Is a Stint in Jail in the Offing for Lindsay Lohan?
When Lindsay Lohan failed to attend a court mandated probation progress hearing on May 20, 2010, Los Angeles County Superior Court Judge Marsha Revel issued a bench warrant for her. After she posted additional bail, Judge Revel ordered her to wear a SCRAM device as a condition of her release.
That Lohan remains on probation for two DUI offenses dating back to the summer of 2007 is a testament to the rigidity of our judicial system, the personal shortcomings of Judge Revel, and Lohan’s refusal to abide by her probation conditions by completing an alcohol education program. That Lohan has spent weeks in various rehabilitative settings – where presumably she would have been thoroughly educated on the dangers of alcoholism – is, Judge Revel’s opinion, irrelevant. For Judge Revel is not so much interested in Lohan’s rehabilitation as she is in Lohan’s compliance with her order.

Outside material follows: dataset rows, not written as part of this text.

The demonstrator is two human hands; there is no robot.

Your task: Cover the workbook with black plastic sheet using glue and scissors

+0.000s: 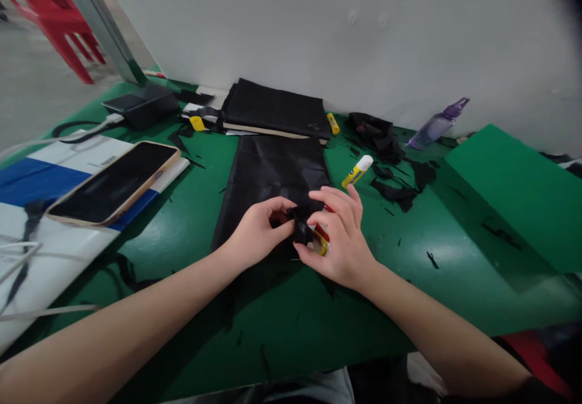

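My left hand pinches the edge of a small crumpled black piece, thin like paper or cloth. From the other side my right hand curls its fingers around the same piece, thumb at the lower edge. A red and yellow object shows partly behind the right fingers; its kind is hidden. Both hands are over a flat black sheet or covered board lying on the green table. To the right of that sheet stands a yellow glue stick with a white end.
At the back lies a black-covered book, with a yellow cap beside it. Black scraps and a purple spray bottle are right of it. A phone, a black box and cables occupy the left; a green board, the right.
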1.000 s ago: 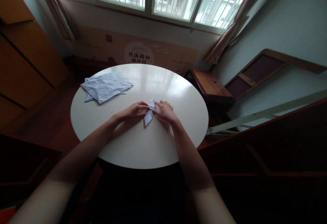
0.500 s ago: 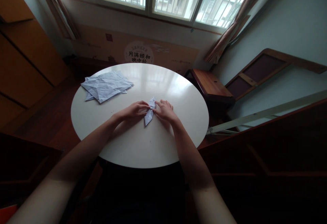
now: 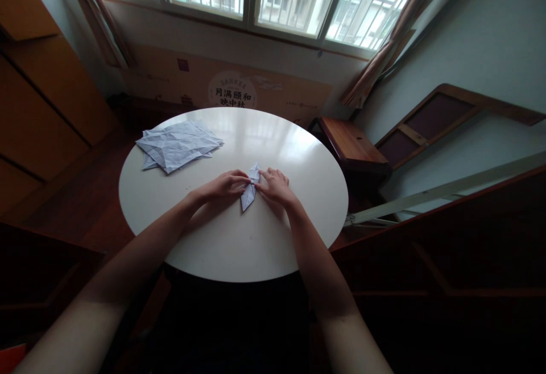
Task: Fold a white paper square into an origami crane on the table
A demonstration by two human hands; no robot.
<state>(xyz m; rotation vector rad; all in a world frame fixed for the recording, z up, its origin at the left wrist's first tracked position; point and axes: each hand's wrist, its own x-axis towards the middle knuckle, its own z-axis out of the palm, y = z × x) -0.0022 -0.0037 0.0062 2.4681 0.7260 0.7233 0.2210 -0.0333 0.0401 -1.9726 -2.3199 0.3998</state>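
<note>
A small folded piece of white paper (image 3: 249,193), narrow and pointed at both ends, lies near the middle of the round white table (image 3: 298,152). My left hand (image 3: 222,186) pinches its left side with thumb and fingertips closed. My right hand (image 3: 276,185) presses and pinches the right side, fingers curled on the paper. The two hands meet at the fold, their fingertips almost touching.
A loose pile of creased white paper sheets (image 3: 177,145) lies at the table's far left. A wooden stool (image 3: 352,143) stands to the right of the table, wooden cabinets (image 3: 38,95) to the left, and a window along the far wall.
</note>
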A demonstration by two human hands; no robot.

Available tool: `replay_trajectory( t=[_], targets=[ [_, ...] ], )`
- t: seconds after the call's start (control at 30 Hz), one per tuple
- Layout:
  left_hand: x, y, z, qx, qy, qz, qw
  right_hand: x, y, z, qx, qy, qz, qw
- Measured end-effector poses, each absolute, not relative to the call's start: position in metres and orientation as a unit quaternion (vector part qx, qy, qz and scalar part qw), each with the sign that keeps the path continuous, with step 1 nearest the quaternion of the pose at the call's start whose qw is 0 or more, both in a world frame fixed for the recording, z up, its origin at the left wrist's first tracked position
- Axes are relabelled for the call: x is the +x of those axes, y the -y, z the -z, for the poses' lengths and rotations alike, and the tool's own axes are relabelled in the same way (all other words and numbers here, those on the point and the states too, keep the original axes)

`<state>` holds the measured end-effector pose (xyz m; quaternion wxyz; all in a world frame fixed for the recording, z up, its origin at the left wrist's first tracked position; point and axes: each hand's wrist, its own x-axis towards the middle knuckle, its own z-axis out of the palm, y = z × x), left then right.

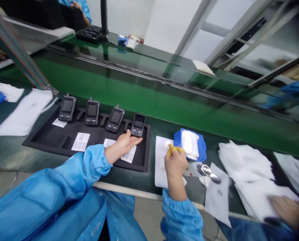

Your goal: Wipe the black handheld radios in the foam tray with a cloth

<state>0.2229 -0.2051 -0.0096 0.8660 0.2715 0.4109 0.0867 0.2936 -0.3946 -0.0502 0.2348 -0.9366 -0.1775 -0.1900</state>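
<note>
My left hand is palm up with its fingers stretched out, just below the rightmost walkie-talkie; whether it touches the device is hard to tell. More black walkie-talkies with screens and stub antennas, among them one at the far left, lie along the back of a black foam tray. Printed label sheets lie in the tray, one partly behind my left hand. My right hand, with yellow finger cots, pinches a small white wipe above a white sheet.
Beside my right hand stands a blue box of white wipes. Nearby are a shiny metal-topped dispenser and a white pouch. White bags lie at right, near another person's blurred hand. A green ledge runs behind.
</note>
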Motion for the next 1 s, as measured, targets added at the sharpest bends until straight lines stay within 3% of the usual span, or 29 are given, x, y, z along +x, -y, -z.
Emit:
replay_trajectory(
  t=[0.33, 0.53, 0.63, 0.8, 0.87, 1.0],
  targets=[
    [0.211, 0.187, -0.004, 0.423, -0.380, 0.050, 0.821, 0.278, 0.446, 0.051, -0.963, 0.228, 0.087, 0.117],
    [0.185, 0.177, -0.010, 0.599, -0.320, -0.030, 0.734, 0.259, 0.452, 0.067, -0.963, 0.246, 0.071, 0.089],
    [0.176, 0.159, -0.013, 0.728, -0.297, -0.126, 0.606, 0.255, 0.450, 0.068, -0.960, 0.248, 0.086, 0.093],
    [0.172, 0.132, -0.005, 0.936, -0.283, -0.138, 0.156, 0.254, 0.449, 0.069, -0.946, 0.291, 0.091, 0.112],
    [0.172, 0.127, 0.001, 0.952, -0.267, -0.111, 0.105, 0.254, 0.447, 0.073, -0.943, 0.296, 0.096, 0.122],
    [0.171, 0.121, 0.010, 0.959, -0.221, -0.145, 0.104, 0.252, 0.447, 0.072, -0.946, 0.267, 0.129, 0.131]
  ],
)
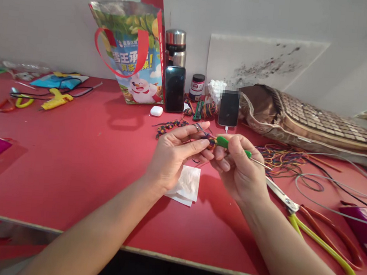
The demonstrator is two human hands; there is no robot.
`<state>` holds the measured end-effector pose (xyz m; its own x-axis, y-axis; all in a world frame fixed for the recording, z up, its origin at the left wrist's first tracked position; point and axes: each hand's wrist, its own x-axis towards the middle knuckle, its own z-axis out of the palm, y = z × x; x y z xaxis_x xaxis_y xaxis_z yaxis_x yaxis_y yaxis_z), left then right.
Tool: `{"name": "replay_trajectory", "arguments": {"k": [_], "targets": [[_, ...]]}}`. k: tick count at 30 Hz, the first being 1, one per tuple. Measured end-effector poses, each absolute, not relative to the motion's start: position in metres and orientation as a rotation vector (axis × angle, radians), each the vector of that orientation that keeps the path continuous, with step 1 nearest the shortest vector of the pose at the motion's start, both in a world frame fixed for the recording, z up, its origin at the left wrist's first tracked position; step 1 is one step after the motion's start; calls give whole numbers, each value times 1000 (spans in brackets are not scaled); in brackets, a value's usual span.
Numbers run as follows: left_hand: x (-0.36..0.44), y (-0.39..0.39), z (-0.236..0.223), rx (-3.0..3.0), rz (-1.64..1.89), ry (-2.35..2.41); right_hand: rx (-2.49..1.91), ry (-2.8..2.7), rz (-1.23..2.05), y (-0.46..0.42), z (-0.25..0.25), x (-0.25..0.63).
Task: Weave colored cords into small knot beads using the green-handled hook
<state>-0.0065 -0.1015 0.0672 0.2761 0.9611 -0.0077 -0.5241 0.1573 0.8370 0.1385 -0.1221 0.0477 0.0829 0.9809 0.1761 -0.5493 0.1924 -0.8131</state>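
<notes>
My left hand [176, 149] pinches a small multicoloured crochet piece [211, 143] between thumb and fingers, with dark yarn running over the forefinger. In my right hand [242, 165] is a crochet hook with a green handle [223, 142]; a thin metal shaft sticks out to the right past the thumb. The hook's left end meets the crochet piece, though my fingers hide its tip. Behind my left hand lies a curly crocheted strand [168, 127] in the same colours. A white paper packet [188, 184] lies on the red table below my hands.
Large scissors [290, 204] and loose yarn [279, 157] lie to the right, near a sequined bag [321, 120]. Behind stand a phone [174, 89], a second phone [228, 109], a thermos [176, 46] and a carrier bag [138, 64]. A yellow glue gun [56, 99] is at left.
</notes>
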Motion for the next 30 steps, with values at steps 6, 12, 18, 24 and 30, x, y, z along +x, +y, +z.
{"name": "replay_trajectory", "arguments": {"k": [6,12,18,24,30], "targets": [[-10,-99,69,947,1224,682,-651,-891,1255,-124,48,141],[-13,-99,73,1035,1300,703,-654,-998,1263,-124,52,144],[-13,-100,75,1045,1287,710,-589,-951,1333,-125,52,144],[-13,-100,74,1041,1284,690,-592,-890,1386,-125,54,144],[-13,-100,75,1032,1273,688,-626,-889,1382,-124,54,144]]}}
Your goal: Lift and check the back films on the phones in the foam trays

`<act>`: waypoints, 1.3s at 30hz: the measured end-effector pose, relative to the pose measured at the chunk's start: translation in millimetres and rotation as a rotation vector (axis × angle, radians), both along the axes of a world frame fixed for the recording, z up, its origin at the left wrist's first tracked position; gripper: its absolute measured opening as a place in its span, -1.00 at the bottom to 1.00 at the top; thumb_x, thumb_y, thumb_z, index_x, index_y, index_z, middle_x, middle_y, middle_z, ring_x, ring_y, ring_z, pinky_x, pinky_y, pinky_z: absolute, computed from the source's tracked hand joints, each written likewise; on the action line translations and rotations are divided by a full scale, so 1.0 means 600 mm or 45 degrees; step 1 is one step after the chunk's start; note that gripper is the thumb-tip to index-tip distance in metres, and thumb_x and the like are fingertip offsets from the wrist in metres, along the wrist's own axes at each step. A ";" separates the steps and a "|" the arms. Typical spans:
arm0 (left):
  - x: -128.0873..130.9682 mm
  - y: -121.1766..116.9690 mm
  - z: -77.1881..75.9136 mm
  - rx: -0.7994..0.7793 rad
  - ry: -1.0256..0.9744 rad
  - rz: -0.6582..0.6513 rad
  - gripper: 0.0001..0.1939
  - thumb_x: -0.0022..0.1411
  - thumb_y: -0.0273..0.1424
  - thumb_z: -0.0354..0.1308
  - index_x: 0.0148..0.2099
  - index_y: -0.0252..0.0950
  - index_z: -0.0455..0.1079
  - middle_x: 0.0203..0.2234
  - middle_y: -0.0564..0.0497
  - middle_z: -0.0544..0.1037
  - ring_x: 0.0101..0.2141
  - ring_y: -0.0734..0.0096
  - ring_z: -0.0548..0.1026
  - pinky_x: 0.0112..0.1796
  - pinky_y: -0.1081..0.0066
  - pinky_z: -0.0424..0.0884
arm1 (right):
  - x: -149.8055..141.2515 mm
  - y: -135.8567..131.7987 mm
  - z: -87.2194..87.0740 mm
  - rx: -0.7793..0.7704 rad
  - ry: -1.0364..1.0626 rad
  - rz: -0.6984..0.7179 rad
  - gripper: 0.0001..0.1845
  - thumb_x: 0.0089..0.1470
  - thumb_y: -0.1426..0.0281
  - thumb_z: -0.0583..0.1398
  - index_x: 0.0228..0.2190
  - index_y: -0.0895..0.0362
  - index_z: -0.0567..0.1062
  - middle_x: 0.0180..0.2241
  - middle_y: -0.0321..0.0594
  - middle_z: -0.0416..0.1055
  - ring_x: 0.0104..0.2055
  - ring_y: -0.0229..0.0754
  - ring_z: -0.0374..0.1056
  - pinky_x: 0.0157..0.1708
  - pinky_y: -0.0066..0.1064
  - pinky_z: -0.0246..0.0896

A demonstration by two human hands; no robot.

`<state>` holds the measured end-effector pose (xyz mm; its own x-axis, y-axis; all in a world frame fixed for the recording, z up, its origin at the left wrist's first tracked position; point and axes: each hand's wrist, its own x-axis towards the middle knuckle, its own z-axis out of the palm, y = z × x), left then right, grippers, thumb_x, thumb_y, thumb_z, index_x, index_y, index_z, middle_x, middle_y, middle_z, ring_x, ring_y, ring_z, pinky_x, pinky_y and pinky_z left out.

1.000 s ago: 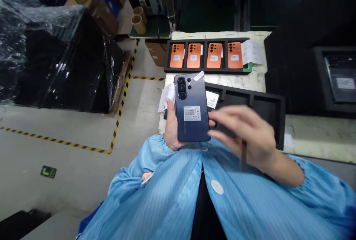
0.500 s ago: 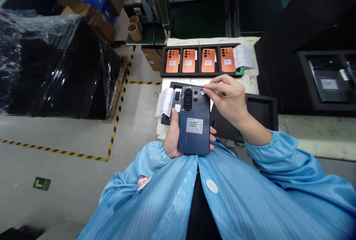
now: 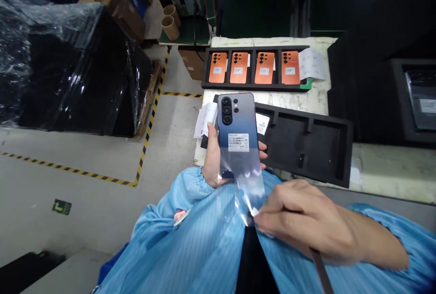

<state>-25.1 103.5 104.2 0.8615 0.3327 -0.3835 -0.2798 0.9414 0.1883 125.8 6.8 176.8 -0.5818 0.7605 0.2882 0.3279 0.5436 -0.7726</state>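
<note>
Factory floor marked with yellow-and-black tape runs along the left of a white counter. At the far end of the counter sits a black tray holding four orange phones, and a black foam tray lies nearer, to the right. In front of the counter, over the person's blue sleeve, the left hand cradles a dark blue phone, thumb along one edge and fingertips curled round the other. Clear film lies over the phone's lower half and trails past its near edge to the right hand, whose thumb and fingers pinch a small white tab. Peeling looks about half done; the next move calls for a steady pull nearer, until the film comes free of the phone.
</note>
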 end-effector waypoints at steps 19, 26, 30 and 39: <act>-0.004 -0.008 -0.007 0.033 -0.092 -0.001 -0.22 0.19 0.06 -0.22 -0.05 -0.60 0.40 -0.24 -0.31 0.56 -0.27 0.10 0.55 -0.20 0.26 0.41 | -0.003 -0.021 -0.003 0.046 -0.130 0.006 -0.88 0.16 0.53 0.11 -0.24 0.16 0.41 -0.37 -0.31 0.41 -0.42 -0.39 0.30 -0.42 -0.50 0.12; -0.009 0.021 -0.002 0.226 -0.092 0.102 -0.50 -0.02 -0.49 -0.04 0.00 -0.50 0.39 -0.15 -0.18 0.55 -0.14 0.13 0.52 0.01 0.16 0.32 | 0.014 0.009 -0.026 0.131 -0.290 0.101 -0.79 0.23 0.52 -0.01 -0.23 0.20 0.42 -0.37 -0.22 0.38 -0.45 -0.39 0.27 -0.50 -0.51 0.08; -0.011 0.049 0.019 0.450 -0.158 0.257 -0.46 -0.05 -0.61 -0.09 0.02 -0.50 0.38 -0.10 -0.16 0.53 0.00 0.09 0.43 0.10 0.03 0.23 | 0.035 0.036 -0.066 0.562 -0.490 0.013 -0.79 0.21 0.53 0.02 -0.17 0.25 0.42 -0.32 -0.18 0.45 -0.49 -0.36 0.25 -0.54 -0.46 0.07; -0.036 0.081 0.037 0.835 0.017 0.591 -0.44 -0.13 -0.63 -0.02 -0.01 -0.39 0.42 -0.08 -0.12 0.52 0.00 -0.01 0.43 0.06 -0.03 0.29 | 0.078 0.054 -0.104 0.577 -0.476 -0.411 -0.78 0.14 0.47 0.12 -0.14 0.20 0.30 -0.42 -0.24 0.38 -0.51 -0.36 0.27 -0.54 -0.52 0.16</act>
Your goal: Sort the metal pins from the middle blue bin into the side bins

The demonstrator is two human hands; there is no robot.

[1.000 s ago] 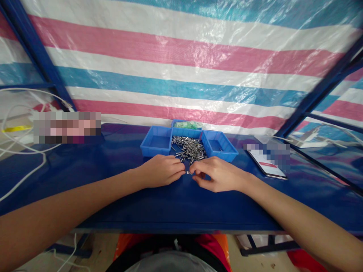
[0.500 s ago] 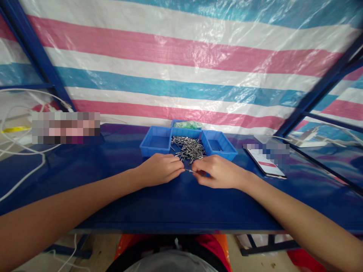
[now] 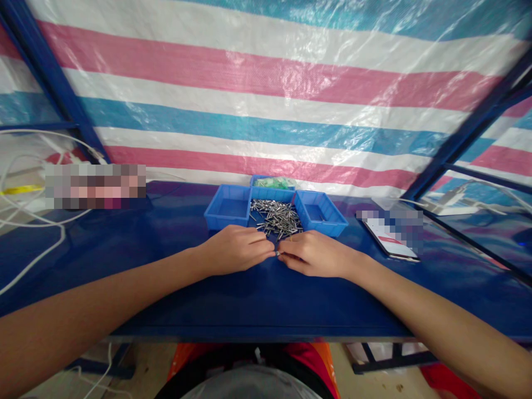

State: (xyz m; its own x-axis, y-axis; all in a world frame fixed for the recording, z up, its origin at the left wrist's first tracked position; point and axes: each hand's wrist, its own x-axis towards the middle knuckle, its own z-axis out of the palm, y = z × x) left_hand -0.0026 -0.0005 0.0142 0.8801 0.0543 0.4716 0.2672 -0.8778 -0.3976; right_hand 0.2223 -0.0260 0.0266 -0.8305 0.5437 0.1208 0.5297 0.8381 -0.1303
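Note:
My left hand (image 3: 239, 249) and my right hand (image 3: 313, 253) meet over the blue table, their fingertips almost touching. Between them both pinch one small metal pop rivet (image 3: 277, 253); only a short bit of it shows, and the fingers cover the rest. Just beyond my fingertips lies a loose pile of similar silvery rivets (image 3: 279, 217), spilling forward from the middle blue bin.
Blue plastic bins stand left (image 3: 229, 206) and right (image 3: 321, 213) of the pile. Behind is a bin with green-and-white contents (image 3: 274, 182). A phone (image 3: 388, 238) lies at the right, white cables (image 3: 62, 238) at the left. Striped sheeting (image 3: 266, 100) hangs behind the table (image 3: 266, 310).
My hands have drawn closer together. The rivet, seen lengthwise between them before, is now mostly covered by my fingers. The pile and bins look the same.

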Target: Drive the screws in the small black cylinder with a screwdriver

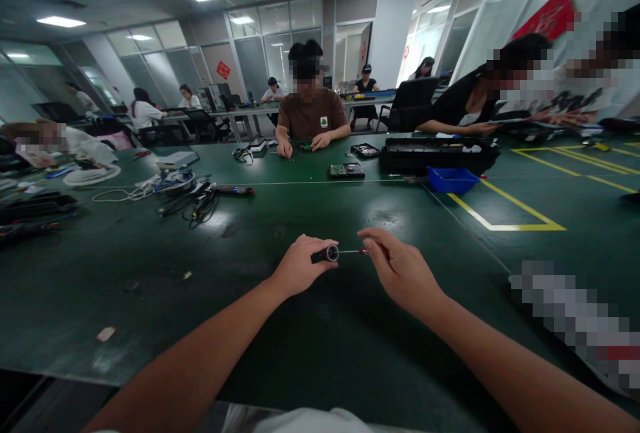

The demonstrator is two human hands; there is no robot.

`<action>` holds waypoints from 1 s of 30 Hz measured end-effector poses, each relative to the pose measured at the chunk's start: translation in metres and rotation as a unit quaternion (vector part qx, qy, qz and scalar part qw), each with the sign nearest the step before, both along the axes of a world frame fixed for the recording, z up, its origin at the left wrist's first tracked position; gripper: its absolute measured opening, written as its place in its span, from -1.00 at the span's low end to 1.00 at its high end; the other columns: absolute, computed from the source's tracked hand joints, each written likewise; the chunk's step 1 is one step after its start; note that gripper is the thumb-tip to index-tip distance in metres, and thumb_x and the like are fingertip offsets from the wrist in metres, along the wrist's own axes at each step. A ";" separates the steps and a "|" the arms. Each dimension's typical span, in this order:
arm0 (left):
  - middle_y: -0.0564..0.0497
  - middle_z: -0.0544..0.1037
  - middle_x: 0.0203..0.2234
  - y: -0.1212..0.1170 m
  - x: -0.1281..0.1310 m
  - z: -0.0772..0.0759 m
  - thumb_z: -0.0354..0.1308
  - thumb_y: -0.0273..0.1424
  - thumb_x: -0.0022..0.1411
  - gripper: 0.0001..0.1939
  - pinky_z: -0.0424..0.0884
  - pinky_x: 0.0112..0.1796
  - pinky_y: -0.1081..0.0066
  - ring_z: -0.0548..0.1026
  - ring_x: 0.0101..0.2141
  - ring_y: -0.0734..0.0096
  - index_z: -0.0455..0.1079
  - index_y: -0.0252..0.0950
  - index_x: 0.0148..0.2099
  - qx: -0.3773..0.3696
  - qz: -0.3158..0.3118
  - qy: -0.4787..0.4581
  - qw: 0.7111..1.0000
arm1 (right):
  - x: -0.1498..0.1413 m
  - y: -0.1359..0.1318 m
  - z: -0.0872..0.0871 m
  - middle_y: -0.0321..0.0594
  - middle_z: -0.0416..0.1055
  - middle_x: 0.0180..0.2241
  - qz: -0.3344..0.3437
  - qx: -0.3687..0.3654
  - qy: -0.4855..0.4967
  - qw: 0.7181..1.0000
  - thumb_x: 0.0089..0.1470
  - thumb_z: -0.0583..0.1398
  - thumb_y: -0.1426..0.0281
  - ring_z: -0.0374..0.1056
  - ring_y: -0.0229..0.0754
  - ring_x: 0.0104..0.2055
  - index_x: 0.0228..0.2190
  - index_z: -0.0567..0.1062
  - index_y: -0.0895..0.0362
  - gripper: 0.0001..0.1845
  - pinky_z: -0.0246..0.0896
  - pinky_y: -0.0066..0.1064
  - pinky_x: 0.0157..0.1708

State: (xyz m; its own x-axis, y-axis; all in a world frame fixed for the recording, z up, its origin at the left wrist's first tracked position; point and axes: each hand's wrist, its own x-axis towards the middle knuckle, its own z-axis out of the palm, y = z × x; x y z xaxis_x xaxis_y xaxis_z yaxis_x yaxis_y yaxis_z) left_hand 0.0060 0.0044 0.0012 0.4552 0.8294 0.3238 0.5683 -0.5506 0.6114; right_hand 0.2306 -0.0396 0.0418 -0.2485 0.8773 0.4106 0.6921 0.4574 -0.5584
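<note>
- Writing: white badge w/ green motif on the co-worker straight past the grip, text too small to read; red banner far beyond & R of grip, pale marks blurred.
- L hand: comes in from wearer's L, thumb & fingers clamped on dark cylinder, round end facing wearer.
- R hand: wrist angled inward, thumb & fingers pinched on red-ended rod; rod aims at cylinder's side, prob. touching, hard to tell.
- Cylinder & rod: btwn the hands, above green bench.
- Past grip: circuit-board unit; blue tray farther R.
</note>
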 end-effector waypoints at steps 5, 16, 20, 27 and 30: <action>0.01 0.59 -0.09 0.000 0.000 0.000 0.32 -0.31 0.19 -0.62 0.24 0.07 0.13 0.48 -0.08 0.20 0.48 -0.11 0.07 -0.004 0.014 -0.005 1.000 | -0.001 -0.001 -0.003 -0.14 0.49 -0.26 0.027 0.023 0.030 0.999 0.29 0.05 0.35 0.47 -0.10 -0.25 0.07 0.27 0.14 -0.66 0.33 -0.28 -0.26; 0.03 0.58 -0.07 0.001 0.000 -0.003 0.32 -0.30 0.20 -0.62 0.15 0.17 0.05 0.46 -0.04 0.19 0.46 -0.09 0.08 0.000 0.008 0.004 1.000 | 0.000 0.000 -0.004 -0.16 0.48 -0.29 0.029 0.013 0.039 0.999 0.30 0.03 0.33 0.46 -0.11 -0.28 0.06 0.25 0.14 -0.67 0.33 -0.31 -0.31; 0.03 0.58 -0.05 0.001 -0.001 -0.004 0.31 -0.30 0.21 -0.62 0.10 0.19 0.02 0.46 -0.02 0.19 0.46 -0.07 0.09 -0.004 0.010 0.006 1.000 | 0.000 0.001 -0.002 -0.20 0.48 -0.35 0.017 -0.007 0.021 1.000 0.31 0.03 0.28 0.45 -0.13 -0.35 -0.06 0.35 0.12 -0.75 0.28 -0.33 -0.38; 0.05 0.57 -0.02 0.001 0.000 -0.004 0.33 -0.30 0.18 -0.59 0.03 0.23 -0.01 0.47 0.01 0.21 0.45 -0.06 0.09 -0.013 0.008 0.007 1.000 | -0.001 -0.001 -0.001 -0.23 0.47 -0.37 0.011 0.003 0.018 1.000 0.31 0.00 0.32 0.42 -0.17 -0.41 0.00 0.33 0.12 -0.72 0.23 -0.35 -0.43; 0.05 0.57 -0.02 0.000 0.000 -0.004 0.33 -0.30 0.19 -0.60 0.03 0.23 -0.02 0.47 0.01 0.20 0.45 -0.07 0.09 -0.013 0.009 0.006 1.000 | -0.002 -0.002 -0.001 -0.18 0.48 -0.31 0.022 -0.003 0.020 1.000 0.30 0.02 0.32 0.45 -0.13 -0.31 0.02 0.30 0.13 -0.71 0.28 -0.34 -0.36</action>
State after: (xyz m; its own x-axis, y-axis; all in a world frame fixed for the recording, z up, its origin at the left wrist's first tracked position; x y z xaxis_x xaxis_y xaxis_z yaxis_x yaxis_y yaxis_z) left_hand 0.0059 0.0049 -0.0030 0.4432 0.8459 0.2969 0.5856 -0.5239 0.6185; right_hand 0.2288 -0.0415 0.0412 -0.2708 0.8686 0.4151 0.6486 0.4832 -0.5880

Judge Revel’s unshakable resolve is typical of judges presiding in our courts, particularly female judges. Few female judges take things in stride – and the ones who can are almost always outstanding jurists. But the schoolmarms insist on unhesitating obedience and displays of “respect” bordering on obsequiousness. They are not jurists reasonably applying the law to facts; instead, they are self-appointed super mothers using their nearly unchecked power to intimidate, scold and punish the errant toddlers brought before them. To these women, and perhaps many male judges, their job consists of separating criminal defendants into two groups: good boys and girls who have made a mistake or did a bad thing and bad boys and girls who are, simply, bad. For the “bad” the punishment is often unremitting, intended to convert them into good boys and girls or, failing that, to terrorize them into submission.
And for someone with Judge Revel’s limited mindset, Lindsay Lohan is an unrepentant, eye-rolling bad girl. Unless Lohan completes the alcohol education course before she is due back in court and remains alcohol and drug free, Judge Revel will send her to jail. Her criminal defense lawyer will be unable to convince the judge to do otherwise.
Lindsay is not, however, a bad girl. She’s a victim – her successes, celebrity, and money notwithstanding. In my seventeen years as a criminal defense lawyer, very few of the young women I have represented had a healthy relationship with their fathers. More often than not they have described their fathers as absent, alcoholic, or abusive. Given that Lohan’s father, Michael J. Lohan, has a well-documented history of alcoholism, served committed time and bottom feeds on his daughter’s notoriety, it is not surprising that Lindsay Lohan has struggled. Whatever her decision, Judge Revel cannot fill Lohan’s void, heal her wounds, or help her reclaim her life by sending her to prison.